### Problem
Every entry below is to be retyped exactly as it appears.

Start of Given data

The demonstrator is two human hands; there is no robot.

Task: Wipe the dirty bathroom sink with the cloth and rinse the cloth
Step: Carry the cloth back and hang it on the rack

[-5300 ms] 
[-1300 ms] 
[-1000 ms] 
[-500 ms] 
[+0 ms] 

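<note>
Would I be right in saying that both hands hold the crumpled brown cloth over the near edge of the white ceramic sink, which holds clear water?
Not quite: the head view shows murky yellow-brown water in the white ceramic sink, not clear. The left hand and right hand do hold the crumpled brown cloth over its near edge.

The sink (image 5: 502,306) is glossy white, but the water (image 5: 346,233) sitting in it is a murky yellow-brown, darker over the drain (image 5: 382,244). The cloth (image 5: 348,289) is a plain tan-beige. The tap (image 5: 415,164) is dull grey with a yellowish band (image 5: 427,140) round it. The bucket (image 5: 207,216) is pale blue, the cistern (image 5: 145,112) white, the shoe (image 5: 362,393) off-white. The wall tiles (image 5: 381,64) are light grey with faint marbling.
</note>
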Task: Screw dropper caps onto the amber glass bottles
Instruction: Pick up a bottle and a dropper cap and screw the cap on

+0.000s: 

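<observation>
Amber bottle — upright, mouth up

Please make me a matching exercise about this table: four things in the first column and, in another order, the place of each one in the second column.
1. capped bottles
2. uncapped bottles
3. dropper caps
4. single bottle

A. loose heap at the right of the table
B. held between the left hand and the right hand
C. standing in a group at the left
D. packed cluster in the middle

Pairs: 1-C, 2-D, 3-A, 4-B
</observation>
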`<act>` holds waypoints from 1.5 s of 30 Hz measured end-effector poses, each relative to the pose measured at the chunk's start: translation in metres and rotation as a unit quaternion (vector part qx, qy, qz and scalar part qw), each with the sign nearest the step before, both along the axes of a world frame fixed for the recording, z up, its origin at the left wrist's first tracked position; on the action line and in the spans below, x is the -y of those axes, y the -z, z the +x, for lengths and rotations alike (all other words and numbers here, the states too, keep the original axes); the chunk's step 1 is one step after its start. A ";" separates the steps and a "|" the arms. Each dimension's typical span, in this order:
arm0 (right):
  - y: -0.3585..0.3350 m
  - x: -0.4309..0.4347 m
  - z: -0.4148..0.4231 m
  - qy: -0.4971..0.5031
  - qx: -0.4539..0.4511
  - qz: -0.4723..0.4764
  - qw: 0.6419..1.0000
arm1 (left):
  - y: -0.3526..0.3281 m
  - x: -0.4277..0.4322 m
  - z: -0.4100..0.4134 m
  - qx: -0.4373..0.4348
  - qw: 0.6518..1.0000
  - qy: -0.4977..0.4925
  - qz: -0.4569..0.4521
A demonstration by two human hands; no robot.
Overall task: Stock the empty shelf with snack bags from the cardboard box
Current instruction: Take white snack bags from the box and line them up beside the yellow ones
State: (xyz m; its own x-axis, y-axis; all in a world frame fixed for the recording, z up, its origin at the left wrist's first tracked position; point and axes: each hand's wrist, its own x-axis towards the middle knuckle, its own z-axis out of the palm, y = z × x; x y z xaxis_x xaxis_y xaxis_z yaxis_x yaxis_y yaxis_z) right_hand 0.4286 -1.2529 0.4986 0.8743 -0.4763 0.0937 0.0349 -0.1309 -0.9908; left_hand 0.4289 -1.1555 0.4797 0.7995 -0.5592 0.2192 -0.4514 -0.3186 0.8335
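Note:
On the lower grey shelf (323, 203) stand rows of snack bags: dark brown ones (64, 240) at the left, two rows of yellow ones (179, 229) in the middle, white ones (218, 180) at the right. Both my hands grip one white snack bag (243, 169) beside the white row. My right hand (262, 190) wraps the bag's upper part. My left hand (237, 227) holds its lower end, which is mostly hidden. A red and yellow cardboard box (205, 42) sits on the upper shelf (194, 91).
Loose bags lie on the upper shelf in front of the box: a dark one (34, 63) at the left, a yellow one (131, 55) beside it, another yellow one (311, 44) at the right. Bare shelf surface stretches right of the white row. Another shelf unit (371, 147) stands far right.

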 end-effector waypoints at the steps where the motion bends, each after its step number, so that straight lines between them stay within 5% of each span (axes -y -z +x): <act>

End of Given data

### Response to the task
The demonstrator is two human hands; there is no robot.

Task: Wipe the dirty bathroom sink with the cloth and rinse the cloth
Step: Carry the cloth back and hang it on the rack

[-5300 ms] 
[-1300 ms] 
[-1000 ms] 
[-500 ms] 
[+0 ms] 

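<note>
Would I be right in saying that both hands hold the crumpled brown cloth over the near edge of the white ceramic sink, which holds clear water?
Not quite: the head view shows murky yellow-brown water in the white ceramic sink, not clear. The left hand and right hand do hold the crumpled brown cloth over its near edge.

The sink (image 5: 502,306) is glossy white, but the water (image 5: 346,233) sitting in it is a murky yellow-brown, darker over the drain (image 5: 382,244). The cloth (image 5: 348,289) is a plain tan-beige. The tap (image 5: 415,164) is dull grey with a yellowish band (image 5: 427,140) round it. The bucket (image 5: 207,216) is pale blue, the cistern (image 5: 145,112) white, the shoe (image 5: 362,393) off-white. The wall tiles (image 5: 381,64) are light grey with faint marbling.
</note>
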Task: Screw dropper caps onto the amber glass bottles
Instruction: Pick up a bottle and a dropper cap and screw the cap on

+0.000s: 

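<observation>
Amber bottle — upright, mouth up

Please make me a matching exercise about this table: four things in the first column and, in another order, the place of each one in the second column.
1. capped bottles
2. uncapped bottles
3. dropper caps
4. single bottle

A. loose heap at the right of the table
B. held between the left hand and the right hand
C. standing in a group at the left
D. packed cluster in the middle

Pairs: 1-C, 2-D, 3-A, 4-B
</observation>
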`<act>` holds waypoints from 1.5 s of 30 Hz measured end-effector poses, each relative to the pose measured at the chunk's start: translation in metres and rotation as a unit quaternion (vector part qx, qy, qz and scalar part qw), each with the sign nearest the step before, both along the axes of a world frame fixed for the recording, z up, its origin at the left wrist's first tracked position; on the action line and in the spans below, x is the -y of those axes, y the -z, z the +x, for lengths and rotations alike (all other words and numbers here, the states too, keep the original axes); the chunk's step 1 is one step after its start. A ";" separates the steps and a "|" the arms. Each dimension's typical span, in this order:
arm0 (right):
  - y: -0.3585..0.3350 m
  - x: -0.4309..0.4347 m
  - z: -0.4148..0.4231 m
  - qy: -0.4971..0.5031
  - qx: -0.4539..0.4511
  - qz: -0.4723..0.4764
  - qw: 0.6419..1.0000
arm1 (left):
  - y: -0.3526..0.3281 m
  - x: -0.4277..0.4322 m
  - z: -0.4100..0.4134 m
  - qx: -0.4373..0.4348
  - qw: 0.6518..1.0000
  - qy: -0.4977..0.4925
  - qz: -0.4569..0.4521
A demonstration by two human hands; no robot.
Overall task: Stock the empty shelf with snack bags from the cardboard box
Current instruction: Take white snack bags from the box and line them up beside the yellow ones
State: (xyz m; its own x-axis, y-axis; all in a world frame fixed for the recording, z up, its origin at the left wrist's first tracked position; point and axes: each hand's wrist, its own x-axis towards the middle knuckle, its own z-axis out of the palm, y = z × x; x y z xaxis_x xaxis_y xaxis_z yaxis_x yaxis_y yaxis_z) right_hand 0.4286 -1.2529 0.4986 0.8743 -0.4763 0.0937 0.0349 -0.1309 -0.9908; left_hand 0.4289 -1.1555 0.4797 0.7995 -0.5592 0.2192 -0.4514 -0.3186 0.8335
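Note:
On the lower grey shelf (323, 203) stand rows of snack bags: dark brown ones (64, 240) at the left, two rows of yellow ones (179, 229) in the middle, white ones (218, 180) at the right. Both my hands grip one white snack bag (243, 169) beside the white row. My right hand (262, 190) wraps the bag's upper part. My left hand (237, 227) holds its lower end, which is mostly hidden. A red and yellow cardboard box (205, 42) sits on the upper shelf (194, 91).
Loose bags lie on the upper shelf in front of the box: a dark one (34, 63) at the left, a yellow one (131, 55) beside it, another yellow one (311, 44) at the right. Bare shelf surface stretches right of the white row. Another shelf unit (371, 147) stands far right.
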
 end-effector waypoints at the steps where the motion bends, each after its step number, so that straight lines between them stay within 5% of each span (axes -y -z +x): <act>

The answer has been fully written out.